» Required action
Which lines of the material contain the word "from"? Show each one.

--- Material provided Enclosed Below ---

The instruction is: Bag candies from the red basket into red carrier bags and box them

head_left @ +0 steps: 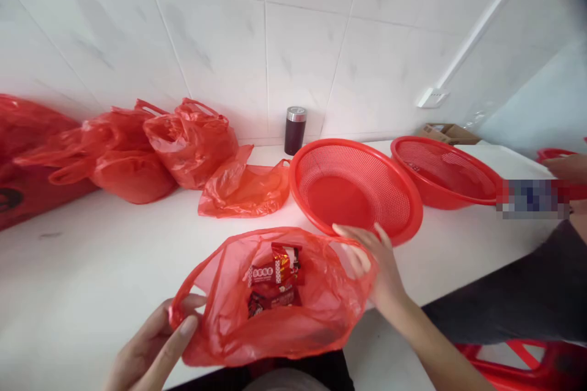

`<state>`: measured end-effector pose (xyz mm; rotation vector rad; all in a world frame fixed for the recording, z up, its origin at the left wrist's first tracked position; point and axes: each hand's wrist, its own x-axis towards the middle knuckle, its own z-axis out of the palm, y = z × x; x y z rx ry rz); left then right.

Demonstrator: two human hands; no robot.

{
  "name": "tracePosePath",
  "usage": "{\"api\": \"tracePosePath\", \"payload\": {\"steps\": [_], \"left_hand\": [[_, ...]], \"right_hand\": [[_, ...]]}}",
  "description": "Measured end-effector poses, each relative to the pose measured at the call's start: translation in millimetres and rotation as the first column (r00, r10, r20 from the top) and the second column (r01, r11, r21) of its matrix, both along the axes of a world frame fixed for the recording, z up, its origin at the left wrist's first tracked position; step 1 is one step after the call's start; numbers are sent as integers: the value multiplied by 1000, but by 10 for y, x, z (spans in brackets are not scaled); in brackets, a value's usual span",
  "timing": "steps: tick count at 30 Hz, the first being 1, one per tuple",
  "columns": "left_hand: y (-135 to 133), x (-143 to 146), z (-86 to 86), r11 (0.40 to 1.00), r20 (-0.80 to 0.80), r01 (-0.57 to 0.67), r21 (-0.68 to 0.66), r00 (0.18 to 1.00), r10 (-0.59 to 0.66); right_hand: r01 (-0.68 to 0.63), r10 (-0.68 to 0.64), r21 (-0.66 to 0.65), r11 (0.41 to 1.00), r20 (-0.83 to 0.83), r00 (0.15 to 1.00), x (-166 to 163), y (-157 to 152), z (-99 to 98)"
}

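A thin red plastic bag (330, 317) is spread wide at the mouth in front of me, over the near edge of the table. Several small snack packets (275, 281) in red and gold wrappers lie inside it. My left hand (158, 339) pinches the bag's left handle between thumb and fingers. At the right rim, my right hand (378, 263) has hold of the other handle side, its fingers partly covered by the film. That hand is close to the front rim of a red mesh basket (339, 195).
Filled red bags (192, 140) stand at the left back, with a flattened red bag (247, 189) beside them. A dark tumbler (295, 130) is by the wall. Another red basket (440, 165) and a cardboard box (449, 133) are at right, near another person's arm (568, 168) and a red stool (523, 363).
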<state>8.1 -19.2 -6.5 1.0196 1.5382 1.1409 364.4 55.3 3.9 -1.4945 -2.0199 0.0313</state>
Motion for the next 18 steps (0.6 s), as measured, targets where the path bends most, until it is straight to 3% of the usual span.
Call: {"api": "tracePosePath", "payload": {"steps": [4, 6, 8, 10, 12, 13, 14, 15, 16, 18], "left_hand": [[-29, -78, 21, 999, -50, 49, 13, 998, -48], [-62, -63, 64, 998, -55, 63, 26, 997, -62], [-85, -48, 118, 998, -73, 59, 36, 996, -56], [-68, -60, 190, 998, -92, 45, 43, 995, -41], [10, -96, 314, 998, -94, -24, 57, 995, 29], [73, -112, 407, 991, -64, -94, 95, 993, 100], [148, -119, 524, 971, -5, -175, 164, 984, 179], [229, -112, 664, 932, 72, -265, 249, 964, 255], [312, -87, 824, 874, 176, -319, 367, 946, 272], [457, 10, 1170, 762, 248, -299, 574, 951, 186]], "right_hand": [[1, 28, 76, 997, -375, 927, 39, 201, 240], [0, -7, -16, 1000, -464, 886, -30, 131, 362], [-53, -21, -190, 980, -366, 930, -83, -8, 476], [-130, 46, -428, 894, -200, 979, -66, -124, 604], [-210, 150, -629, 749, -148, 978, 20, -139, 777], [-250, 179, -678, 691, -175, 968, 71, -100, 885], [-281, 179, -678, 679, -218, 959, 113, -34, 1008], [-293, 151, -624, 724, -271, 951, 137, 52, 1141], [-276, 109, -520, 808, -329, 938, 134, 147, 1279], [-209, 88, -231, 950, -444, 892, 44, 325, 1546]]}}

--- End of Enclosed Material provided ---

» Output below
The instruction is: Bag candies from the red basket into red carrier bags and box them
  "description": "Measured end-effector poses, each relative to the pose measured at the call's start: translation in millimetres and rotation as the first column (r00, r10, r20 from the top) and the second column (r01, r11, r21) of its matrix, both along the axes of a world frame fixed for the recording, z up, its origin at the left wrist's first tracked position; step 1 is one step after the call's start; numbers are sent as integers: the value multiplied by 1000, but by 10 for y, x, z (spans in brackets are not scaled); in brackets, a value's usual span",

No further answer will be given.